In August, the National Science Foundation (NSF) announced the creation of a new award, meant to bring together cross-disciplinary science communities to develop foundations of data science.
Called Transdisciplinary Research in Principles of Data Science, otherwise known as TRIPODS. Phase I of this award includes a “development of small collaborative institutes,” and that is where Stony Brook University Professor Francesco Orabona comes into play.
Orabona, partnered with Lehigh University's Katya Scheinberg and Northwestern University’s Han Liu, is a member on one of 12 TRIPODS Phase I projects.
“The NSF Tripods award is a big deal for Stony Brook,” Orabona said. “This is a very big program from NSF to create collaborative institutes to create the theoretical foundations of data science.”
Orabona is the Principal Investigator on the project entitled, “Collaborative Research: TRIPODS Institute for Optimization and Learning.” This project will focus on analyzing “nonconvex machine learning models, the design of optimization algorithms for training them, and on the development of nonparametric models and associated algorithms.”
This is all part of the new NSF TRIPODS Institute, which is based at Lehigh University. The goal is to train PhD students, along with postdoctoral fellows in statistics, computer science and applied mathematics. The institute will be holding interdisciplinary workshops and winter/summer educational programs. There will also be an emphasis on deep neural networks (DNNs), with respect to specific structures of interest.
The models are transforming state-of-the-art learning tasks, such as image classification, speech recognition, machine translation and more, which are making the automated performance of such tasks efficient and reliable enough for daily use.
“Our group will focus on machine learning and optimization,” he said. “In particular, we will focus on making deep learning algorithms more efficient and to create a solid theory for them. In fact, while deep learning algorithms are everywhere in the news in these days, nobody really understand how/why they work so well.
“Isn't it scary to think that we use algorithms for critical decisions, for example self-driving cars or diagnose illnesses, and we don't understand how they work?”
The efforts are aimed at the same task: constructing efficient predictive models of high quality and high fidelity based on given data, the available sets of which may be large, complex, and heterogeneous.
“We are extremely amazed that Francesco is able to take on such a prominent role in this new program,” Samir Das, interim chair of the CS department, said. “The task at hand shows how much respect he has earned within the research community, and we are thankful the NSF is recognizing his hard work with this award.”

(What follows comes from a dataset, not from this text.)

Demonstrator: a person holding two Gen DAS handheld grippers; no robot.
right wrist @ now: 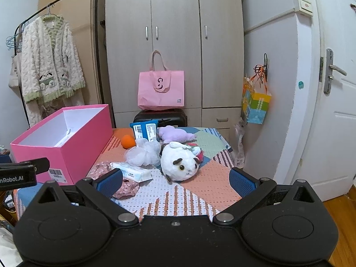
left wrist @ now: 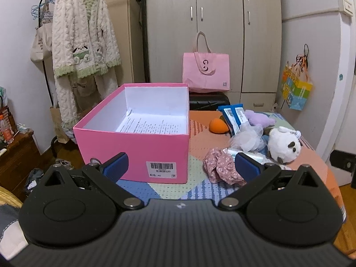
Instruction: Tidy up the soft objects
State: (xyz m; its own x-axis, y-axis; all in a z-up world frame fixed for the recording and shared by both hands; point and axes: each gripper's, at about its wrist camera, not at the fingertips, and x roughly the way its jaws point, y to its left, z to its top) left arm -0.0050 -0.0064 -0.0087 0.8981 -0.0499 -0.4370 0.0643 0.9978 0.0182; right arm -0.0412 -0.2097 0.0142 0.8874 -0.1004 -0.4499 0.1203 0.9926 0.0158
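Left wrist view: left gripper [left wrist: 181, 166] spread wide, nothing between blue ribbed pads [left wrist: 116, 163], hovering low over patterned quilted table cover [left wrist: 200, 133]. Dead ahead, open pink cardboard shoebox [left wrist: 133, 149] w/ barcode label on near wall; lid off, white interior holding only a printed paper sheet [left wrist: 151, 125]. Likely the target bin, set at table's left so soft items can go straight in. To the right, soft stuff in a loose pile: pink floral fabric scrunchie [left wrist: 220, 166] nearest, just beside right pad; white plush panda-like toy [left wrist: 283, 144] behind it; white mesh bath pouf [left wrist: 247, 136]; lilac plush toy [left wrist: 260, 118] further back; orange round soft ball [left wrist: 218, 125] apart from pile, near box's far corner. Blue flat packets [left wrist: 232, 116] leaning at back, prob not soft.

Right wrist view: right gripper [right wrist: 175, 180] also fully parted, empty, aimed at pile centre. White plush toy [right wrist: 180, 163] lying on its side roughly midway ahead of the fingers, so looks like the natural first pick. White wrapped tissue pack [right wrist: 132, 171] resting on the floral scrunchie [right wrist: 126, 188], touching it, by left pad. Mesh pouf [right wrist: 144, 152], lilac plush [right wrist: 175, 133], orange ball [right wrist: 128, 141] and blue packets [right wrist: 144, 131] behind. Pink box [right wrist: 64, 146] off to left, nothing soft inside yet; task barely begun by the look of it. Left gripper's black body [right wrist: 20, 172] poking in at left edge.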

The NSF is one of the most prestigious organizations in the American science realm. With its dedication to supporting colleges throughout the nation, the organization continues to help advance computer science research at Stony Brook University.
Orabona is also a finalist for a Bell Labs Prize, recently being named as one of nine finalists for the award. The winner of that endowment will be named on December 8 at the Hamilton Farms Golf Club in New Jersey. He began teaching for the Department of Computer Science, which is part of the College of Engineering and Applied Sciences, in September 2016. Previously, he was a senior research scientist at Yahoo Labs and a research assistant professor at Toyota Technological Institute.